Темный силуэт полисмена, совершающего обход своего участка, возник на фоне лучезарной пышности апельсинов и лимонов и неспешно вступил на Бретт-стрит. Помощник комиссара, совсем как какой-нибудь представитель уголовного мира, не спешил выходить из тени и ждал, когда полицейский двинется в обратном направлении. Но констебль, казалось, пропал навеки — не вернулся, должно быть, покинув Бретт-стрит с другого конца.
Придя к этому выводу, помощник комиссара в свою очередь вступил на улицу и сразу наткнулся на большой фургон, стоявший перед тускло освещенными окнами закусочной для ломовых извозчиков.

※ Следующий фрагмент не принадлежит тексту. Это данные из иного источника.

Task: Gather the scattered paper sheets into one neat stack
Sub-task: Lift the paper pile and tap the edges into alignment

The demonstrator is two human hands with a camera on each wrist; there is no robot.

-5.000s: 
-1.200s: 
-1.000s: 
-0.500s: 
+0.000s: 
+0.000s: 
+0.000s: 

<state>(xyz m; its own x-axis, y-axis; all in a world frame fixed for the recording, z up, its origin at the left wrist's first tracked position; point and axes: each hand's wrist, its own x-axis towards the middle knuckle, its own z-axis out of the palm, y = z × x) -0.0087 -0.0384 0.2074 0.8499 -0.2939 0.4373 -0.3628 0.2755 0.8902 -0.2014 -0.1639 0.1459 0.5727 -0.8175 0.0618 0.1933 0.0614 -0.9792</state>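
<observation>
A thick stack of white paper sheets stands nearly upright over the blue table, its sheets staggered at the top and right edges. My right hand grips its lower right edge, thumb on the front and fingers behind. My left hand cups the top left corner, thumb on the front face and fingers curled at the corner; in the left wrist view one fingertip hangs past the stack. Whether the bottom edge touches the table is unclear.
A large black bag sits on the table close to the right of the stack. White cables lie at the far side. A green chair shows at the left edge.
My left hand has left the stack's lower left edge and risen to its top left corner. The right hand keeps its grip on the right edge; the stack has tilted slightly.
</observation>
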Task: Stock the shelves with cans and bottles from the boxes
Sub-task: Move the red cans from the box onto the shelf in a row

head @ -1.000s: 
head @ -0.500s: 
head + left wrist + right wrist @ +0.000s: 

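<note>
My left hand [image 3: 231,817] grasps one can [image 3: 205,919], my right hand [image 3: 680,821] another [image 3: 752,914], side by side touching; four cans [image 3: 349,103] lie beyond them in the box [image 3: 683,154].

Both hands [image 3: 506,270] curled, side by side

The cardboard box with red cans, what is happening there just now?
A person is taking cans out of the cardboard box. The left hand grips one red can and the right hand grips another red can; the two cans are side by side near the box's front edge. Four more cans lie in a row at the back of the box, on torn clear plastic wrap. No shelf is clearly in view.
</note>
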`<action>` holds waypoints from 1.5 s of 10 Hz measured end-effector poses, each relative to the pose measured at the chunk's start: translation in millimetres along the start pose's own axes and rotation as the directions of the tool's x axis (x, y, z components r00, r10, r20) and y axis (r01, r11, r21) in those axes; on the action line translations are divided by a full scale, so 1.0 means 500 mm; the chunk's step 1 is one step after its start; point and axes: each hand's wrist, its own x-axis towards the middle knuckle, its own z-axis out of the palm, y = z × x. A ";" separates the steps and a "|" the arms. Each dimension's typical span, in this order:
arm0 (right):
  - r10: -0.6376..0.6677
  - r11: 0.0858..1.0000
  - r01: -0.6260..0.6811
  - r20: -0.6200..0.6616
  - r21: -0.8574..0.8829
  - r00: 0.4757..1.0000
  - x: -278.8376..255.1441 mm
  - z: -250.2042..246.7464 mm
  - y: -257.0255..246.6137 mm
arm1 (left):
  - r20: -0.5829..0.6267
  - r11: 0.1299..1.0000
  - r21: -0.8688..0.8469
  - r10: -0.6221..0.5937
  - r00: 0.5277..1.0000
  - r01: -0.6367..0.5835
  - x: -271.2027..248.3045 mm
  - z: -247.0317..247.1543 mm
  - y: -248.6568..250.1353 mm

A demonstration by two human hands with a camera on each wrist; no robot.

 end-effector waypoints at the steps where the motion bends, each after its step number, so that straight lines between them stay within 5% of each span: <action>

Хозяин фургона подкреплялся внутри, а лошади, низко опустив большие головы, деловито угощались из торб снаружи. Чуть дальше, на другой стороне улицы, завешанная газетами, заваленная книгами и смутно различимыми кучами картонных коробок, витрина лавки мистера Верлока бросала на тротуар еще одно подозрительное пятно тусклого света. Помощник комиссара остановился, не переходя улицы, и стал смотреть на витрину. Ошибки быть не могло. Рядом с витриной, загроможденной неразборчивыми тенями предметов, из приоткрытой двери вырывалась на тротуар узкая, отчетливая полоска света от газового рожка внутри лавки.
Фургон и лошади за спиной помощника комиссара слились, казалось, в нечто единое, и это единое казалось живым — какое-то черное чудовище с прямоугольной спиной загородило пол-улицы, то грохая железом подков, то яростно звеня бубенчиками, то тяжко, глухо вздыхая. Другим концом Бретт-стрит впадала в широкую улицу, на другой стороне которой возвышался большой процветающий трактир, пылающий крикливо-праздничными, не обещающими ничего хорошего огнями. Этот барьер яркого света, преградивший путь теням, сгрудившимся вокруг скромного приюта семейных радостей мистера Верлока, словно отбрасывал темноту улицы назад, делал ее еще более густой, тягостной и зловещей.
Глава восьмая
Вдохнув своей неослабевающей назойливостью некий жар в достаточно хладные умы нескольких патентованных трактирщиков (некогда приятелей ее незадачливого покойного мужа), мать миссис Верлок в конце концов добилась для себя места в богадельне, которую основал один богатый владелец гостиницы для бедных вдов своих собратьев по ремеслу.